Where the listing below reaches the line containing "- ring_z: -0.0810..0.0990", start writing out lines exactly, and stop once the line containing "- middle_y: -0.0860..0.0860" has been written.

_Given records:_
= = = = = = =

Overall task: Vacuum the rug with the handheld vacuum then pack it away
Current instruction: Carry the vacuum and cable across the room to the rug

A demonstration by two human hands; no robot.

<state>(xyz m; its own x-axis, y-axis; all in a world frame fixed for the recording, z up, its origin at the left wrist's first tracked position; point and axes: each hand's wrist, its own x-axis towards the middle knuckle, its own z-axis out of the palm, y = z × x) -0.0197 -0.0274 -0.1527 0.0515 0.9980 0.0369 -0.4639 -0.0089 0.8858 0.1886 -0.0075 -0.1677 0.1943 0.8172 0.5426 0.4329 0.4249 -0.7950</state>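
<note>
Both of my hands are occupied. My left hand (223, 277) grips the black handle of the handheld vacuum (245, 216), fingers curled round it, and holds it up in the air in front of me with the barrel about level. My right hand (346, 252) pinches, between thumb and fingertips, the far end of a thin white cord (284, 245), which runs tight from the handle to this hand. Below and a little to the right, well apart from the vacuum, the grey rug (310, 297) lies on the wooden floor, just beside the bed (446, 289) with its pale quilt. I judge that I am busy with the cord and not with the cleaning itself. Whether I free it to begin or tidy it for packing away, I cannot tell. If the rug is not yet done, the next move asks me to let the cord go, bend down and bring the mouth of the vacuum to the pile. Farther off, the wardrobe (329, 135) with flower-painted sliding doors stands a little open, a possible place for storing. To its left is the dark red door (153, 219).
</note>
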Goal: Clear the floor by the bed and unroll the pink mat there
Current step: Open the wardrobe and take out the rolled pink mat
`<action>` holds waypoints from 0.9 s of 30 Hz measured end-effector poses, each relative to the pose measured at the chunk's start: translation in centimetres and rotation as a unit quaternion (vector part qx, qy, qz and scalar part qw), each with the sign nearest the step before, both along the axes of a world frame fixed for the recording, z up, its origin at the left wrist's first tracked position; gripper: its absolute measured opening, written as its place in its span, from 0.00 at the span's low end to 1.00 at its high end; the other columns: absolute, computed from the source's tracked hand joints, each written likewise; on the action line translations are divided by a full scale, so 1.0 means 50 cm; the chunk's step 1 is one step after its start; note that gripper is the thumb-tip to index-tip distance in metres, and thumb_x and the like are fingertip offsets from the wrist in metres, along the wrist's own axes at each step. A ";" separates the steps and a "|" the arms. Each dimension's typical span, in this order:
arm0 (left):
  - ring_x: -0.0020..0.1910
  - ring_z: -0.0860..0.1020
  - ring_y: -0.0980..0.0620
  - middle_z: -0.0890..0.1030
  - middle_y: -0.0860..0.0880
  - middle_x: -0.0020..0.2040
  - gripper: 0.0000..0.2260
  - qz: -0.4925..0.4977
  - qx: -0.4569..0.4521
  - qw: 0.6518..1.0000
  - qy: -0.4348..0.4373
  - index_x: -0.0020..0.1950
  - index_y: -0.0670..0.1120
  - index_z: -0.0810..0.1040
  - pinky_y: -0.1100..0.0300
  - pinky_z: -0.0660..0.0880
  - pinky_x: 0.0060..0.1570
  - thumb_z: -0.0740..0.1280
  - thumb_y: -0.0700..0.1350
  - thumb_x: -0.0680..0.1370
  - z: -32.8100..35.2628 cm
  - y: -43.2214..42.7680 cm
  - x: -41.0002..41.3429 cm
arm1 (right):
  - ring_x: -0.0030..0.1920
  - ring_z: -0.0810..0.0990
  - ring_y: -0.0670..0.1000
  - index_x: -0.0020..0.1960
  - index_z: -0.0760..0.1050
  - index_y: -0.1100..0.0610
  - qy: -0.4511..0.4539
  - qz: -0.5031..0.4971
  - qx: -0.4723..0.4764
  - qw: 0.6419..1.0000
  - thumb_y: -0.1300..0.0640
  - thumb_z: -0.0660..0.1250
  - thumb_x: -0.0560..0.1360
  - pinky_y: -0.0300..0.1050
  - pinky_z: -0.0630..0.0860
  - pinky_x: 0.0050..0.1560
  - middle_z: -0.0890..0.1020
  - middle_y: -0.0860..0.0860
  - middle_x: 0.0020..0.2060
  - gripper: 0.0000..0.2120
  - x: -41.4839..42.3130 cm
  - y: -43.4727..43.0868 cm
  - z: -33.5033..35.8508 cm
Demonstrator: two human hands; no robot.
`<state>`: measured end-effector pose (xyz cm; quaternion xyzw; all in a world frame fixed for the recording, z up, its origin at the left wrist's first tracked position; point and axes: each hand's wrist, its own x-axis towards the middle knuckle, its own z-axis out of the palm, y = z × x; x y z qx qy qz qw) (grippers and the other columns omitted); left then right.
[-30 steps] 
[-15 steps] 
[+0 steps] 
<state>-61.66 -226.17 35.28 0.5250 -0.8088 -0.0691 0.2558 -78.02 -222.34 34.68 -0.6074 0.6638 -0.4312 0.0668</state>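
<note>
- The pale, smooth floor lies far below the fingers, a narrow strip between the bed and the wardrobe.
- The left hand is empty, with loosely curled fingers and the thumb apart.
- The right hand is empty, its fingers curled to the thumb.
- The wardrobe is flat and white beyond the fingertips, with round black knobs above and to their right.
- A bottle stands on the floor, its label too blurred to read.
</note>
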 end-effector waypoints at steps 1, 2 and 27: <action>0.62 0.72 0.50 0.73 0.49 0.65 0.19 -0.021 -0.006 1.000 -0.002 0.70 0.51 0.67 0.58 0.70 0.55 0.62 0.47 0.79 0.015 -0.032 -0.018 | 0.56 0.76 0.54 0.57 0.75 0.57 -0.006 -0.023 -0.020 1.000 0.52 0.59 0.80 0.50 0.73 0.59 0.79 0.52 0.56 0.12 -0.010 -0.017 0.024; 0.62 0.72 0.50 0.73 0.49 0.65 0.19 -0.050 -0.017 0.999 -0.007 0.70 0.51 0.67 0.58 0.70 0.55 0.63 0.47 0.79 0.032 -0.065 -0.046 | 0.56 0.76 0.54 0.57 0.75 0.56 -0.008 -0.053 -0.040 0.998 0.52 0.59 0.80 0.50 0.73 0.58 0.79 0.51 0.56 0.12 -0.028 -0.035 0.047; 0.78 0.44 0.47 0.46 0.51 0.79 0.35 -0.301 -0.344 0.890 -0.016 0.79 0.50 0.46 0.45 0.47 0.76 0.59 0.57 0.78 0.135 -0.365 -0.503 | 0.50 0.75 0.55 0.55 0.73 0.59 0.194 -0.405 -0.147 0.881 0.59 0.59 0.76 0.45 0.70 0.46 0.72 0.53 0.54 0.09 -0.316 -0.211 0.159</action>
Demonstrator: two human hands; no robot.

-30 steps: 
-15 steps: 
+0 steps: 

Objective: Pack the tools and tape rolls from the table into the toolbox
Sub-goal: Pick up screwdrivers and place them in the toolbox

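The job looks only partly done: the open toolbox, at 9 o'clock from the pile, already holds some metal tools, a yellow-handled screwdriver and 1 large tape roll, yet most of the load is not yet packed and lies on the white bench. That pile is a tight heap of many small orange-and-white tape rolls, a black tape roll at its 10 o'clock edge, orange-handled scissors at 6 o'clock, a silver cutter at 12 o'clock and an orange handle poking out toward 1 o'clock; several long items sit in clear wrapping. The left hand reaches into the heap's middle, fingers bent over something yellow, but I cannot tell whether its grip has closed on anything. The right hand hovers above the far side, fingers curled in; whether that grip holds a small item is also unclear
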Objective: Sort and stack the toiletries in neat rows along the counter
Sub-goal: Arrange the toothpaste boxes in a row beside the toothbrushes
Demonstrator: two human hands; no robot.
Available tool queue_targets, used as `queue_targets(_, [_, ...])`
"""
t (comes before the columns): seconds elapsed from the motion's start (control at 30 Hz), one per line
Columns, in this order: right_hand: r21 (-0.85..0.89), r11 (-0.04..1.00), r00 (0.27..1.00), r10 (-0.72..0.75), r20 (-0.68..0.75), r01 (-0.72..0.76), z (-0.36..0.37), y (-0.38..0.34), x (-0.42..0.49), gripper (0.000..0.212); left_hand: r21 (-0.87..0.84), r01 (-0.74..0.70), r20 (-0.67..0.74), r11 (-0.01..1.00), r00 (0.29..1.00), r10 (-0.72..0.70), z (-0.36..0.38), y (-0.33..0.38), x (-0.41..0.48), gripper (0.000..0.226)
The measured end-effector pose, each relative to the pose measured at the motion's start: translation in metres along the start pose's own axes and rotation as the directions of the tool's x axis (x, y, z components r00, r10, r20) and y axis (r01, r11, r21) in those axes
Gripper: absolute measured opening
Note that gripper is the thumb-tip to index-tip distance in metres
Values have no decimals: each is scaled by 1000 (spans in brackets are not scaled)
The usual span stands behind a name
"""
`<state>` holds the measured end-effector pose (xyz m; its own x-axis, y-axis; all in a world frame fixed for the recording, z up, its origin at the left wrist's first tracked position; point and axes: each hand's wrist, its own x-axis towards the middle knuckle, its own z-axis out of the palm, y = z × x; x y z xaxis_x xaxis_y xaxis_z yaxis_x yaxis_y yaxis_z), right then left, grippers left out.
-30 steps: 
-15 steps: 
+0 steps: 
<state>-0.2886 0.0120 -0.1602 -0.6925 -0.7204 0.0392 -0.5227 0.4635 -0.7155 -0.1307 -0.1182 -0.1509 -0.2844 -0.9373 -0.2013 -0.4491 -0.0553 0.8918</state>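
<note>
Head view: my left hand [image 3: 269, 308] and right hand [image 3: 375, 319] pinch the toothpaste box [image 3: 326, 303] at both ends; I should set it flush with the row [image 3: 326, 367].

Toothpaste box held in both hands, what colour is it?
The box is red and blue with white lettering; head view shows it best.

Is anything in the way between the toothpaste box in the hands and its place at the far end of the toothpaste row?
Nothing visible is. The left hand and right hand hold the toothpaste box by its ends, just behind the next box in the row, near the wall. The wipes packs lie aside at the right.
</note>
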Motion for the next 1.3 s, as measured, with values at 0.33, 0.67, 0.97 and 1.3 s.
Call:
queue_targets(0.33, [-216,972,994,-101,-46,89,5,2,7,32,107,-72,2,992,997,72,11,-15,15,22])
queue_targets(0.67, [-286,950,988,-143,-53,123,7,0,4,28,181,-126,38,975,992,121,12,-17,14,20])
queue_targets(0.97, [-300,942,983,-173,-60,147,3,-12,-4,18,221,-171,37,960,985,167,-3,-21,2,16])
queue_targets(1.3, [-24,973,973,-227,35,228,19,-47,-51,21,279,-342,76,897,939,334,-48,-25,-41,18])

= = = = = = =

_Written reply:_
  - ring_z: -0.0810..0.0990
  - ring_y: -0.0670..0.1000
  - index_x: -0.0020..0.1960
  - index_z: -0.0760..0.1050
  - index_y: -0.1100..0.0610
  - qy: -0.4511..0.4539
  - qz: -0.5031..0.4971
  - qx: -0.4723..0.4764
  - qw: 0.6419..1.0000
  - thumb_y: -0.1300..0.0640
  - thumb_z: -0.0660..0.1250
  - thumb_x: -0.0560..0.1360
  - pinky_y: -0.0300..0.1050
  - pinky_z: -0.0630..0.0860
  - pinky_x: 0.0050..0.1560
  - middle_z: -0.0890..0.1020
  - middle_y: -0.0860..0.0860

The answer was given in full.